## Activity
Your task is to copy the listing exactly. Drop any pictures from the copy.

## Collected material
....

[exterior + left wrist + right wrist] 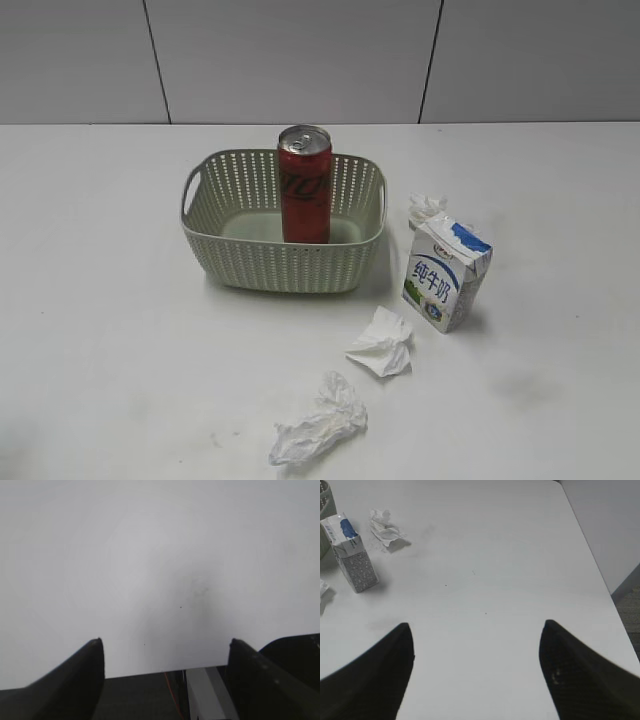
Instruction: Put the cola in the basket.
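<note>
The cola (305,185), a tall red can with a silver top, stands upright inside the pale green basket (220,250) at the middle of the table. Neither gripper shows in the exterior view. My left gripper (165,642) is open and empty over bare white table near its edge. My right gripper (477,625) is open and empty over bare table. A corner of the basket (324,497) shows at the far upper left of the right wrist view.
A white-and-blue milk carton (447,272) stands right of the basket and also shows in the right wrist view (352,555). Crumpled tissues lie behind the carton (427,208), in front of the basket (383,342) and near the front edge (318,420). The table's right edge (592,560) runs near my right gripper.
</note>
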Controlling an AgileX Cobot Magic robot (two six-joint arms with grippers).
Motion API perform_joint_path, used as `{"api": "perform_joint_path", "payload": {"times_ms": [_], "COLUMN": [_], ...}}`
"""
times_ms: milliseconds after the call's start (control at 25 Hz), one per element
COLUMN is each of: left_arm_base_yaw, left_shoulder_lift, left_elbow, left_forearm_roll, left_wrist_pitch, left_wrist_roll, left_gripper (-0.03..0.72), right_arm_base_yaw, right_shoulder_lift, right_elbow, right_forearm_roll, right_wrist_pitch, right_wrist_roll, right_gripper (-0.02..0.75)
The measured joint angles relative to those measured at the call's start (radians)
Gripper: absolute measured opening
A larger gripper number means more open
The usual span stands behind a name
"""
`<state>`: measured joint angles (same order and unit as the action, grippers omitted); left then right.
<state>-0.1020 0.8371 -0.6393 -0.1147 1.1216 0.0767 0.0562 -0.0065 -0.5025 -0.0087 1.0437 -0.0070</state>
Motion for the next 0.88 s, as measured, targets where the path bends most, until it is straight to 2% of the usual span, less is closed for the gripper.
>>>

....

## Answer to this exercise
[exterior + left wrist + right wrist] 
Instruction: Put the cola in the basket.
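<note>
The cola (305,185), a tall red can with a silver top, stands upright inside the pale green basket (220,250) at the middle of the table. Neither gripper shows in the exterior view. My left gripper (165,642) is open and empty over bare white table near its edge. My right gripper (477,625) is open and empty over bare table. A corner of the basket (324,497) shows at the far upper left of the right wrist view.
A white-and-blue milk carton (447,272) stands right of the basket and also shows in the right wrist view (352,555). Crumpled tissues lie behind the carton (427,208), in front of the basket (383,342) and near the front edge (318,420). The table's right edge (592,560) runs near my right gripper.
</note>
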Controlling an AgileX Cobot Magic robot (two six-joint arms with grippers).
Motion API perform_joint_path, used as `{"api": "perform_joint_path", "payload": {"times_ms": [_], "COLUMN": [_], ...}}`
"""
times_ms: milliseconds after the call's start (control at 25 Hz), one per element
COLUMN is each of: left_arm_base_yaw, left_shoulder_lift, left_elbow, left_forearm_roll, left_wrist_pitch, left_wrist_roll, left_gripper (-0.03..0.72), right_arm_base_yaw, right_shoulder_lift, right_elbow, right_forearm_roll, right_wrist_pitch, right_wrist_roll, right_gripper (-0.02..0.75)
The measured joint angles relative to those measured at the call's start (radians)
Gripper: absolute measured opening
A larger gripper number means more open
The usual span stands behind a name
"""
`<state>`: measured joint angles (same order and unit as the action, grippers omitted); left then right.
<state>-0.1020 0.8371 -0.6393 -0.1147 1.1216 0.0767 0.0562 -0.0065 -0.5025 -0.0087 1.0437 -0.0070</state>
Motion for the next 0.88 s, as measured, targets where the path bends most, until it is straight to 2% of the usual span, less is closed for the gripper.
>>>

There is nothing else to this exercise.